(YOUR INSTRUCTIONS):
Please return the lines of the data below, word for word, from the first line through the line containing "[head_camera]".

Saved data entries
=-=-=

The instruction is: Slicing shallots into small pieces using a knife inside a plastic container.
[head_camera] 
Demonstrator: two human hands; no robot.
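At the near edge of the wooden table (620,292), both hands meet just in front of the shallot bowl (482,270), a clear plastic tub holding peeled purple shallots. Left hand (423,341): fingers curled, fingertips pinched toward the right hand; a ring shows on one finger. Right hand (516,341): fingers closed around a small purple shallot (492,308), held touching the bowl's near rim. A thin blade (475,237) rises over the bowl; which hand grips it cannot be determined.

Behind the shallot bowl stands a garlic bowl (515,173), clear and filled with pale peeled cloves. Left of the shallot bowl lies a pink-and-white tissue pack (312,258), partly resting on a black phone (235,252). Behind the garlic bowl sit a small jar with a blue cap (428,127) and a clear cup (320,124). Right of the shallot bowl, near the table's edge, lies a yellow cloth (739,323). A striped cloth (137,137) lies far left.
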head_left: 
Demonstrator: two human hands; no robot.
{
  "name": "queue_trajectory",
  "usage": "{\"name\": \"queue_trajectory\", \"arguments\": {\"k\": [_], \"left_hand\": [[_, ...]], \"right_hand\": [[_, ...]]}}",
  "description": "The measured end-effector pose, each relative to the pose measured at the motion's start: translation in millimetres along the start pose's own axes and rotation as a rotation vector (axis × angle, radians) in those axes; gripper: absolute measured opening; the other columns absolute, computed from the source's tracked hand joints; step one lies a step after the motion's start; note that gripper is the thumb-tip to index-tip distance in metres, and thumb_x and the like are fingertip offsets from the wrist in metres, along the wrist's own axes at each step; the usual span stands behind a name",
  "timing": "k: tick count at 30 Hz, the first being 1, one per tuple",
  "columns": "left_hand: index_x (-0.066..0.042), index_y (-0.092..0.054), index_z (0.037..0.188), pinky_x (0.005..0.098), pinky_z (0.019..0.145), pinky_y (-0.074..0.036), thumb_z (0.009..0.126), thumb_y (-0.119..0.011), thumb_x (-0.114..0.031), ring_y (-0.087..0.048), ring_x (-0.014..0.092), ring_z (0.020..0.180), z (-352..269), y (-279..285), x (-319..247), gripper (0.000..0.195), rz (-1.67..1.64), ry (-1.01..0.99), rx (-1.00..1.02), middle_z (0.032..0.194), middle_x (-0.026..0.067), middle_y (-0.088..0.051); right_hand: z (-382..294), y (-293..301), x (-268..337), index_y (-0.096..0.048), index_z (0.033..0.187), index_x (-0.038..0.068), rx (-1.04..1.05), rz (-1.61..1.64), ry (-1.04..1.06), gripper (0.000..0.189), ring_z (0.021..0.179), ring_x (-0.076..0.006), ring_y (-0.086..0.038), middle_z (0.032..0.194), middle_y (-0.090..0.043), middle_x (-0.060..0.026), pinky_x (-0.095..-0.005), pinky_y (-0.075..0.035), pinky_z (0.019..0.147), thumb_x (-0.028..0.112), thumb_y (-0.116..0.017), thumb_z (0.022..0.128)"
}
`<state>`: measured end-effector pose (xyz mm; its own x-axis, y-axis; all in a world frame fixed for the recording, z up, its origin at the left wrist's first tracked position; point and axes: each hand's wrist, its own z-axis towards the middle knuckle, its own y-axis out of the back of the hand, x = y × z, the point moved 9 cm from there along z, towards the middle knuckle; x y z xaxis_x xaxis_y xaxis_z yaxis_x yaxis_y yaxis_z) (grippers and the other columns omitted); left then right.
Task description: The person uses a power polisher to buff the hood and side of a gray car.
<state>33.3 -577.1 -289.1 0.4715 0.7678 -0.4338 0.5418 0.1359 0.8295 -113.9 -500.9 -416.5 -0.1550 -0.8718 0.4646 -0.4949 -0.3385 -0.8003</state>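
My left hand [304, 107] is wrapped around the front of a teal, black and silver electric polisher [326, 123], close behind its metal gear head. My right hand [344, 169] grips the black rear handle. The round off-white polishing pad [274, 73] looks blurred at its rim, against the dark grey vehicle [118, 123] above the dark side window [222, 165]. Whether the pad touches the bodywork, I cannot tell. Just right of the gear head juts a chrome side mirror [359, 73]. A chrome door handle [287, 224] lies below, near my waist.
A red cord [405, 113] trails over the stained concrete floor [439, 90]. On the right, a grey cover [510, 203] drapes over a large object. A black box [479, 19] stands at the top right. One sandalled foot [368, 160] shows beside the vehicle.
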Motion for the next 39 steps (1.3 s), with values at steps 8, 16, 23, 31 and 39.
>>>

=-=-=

(OUTPUT BELOW):
The instruction is: Slicing shallots into small pieces using a knife inside a plastic container.
[head_camera] 

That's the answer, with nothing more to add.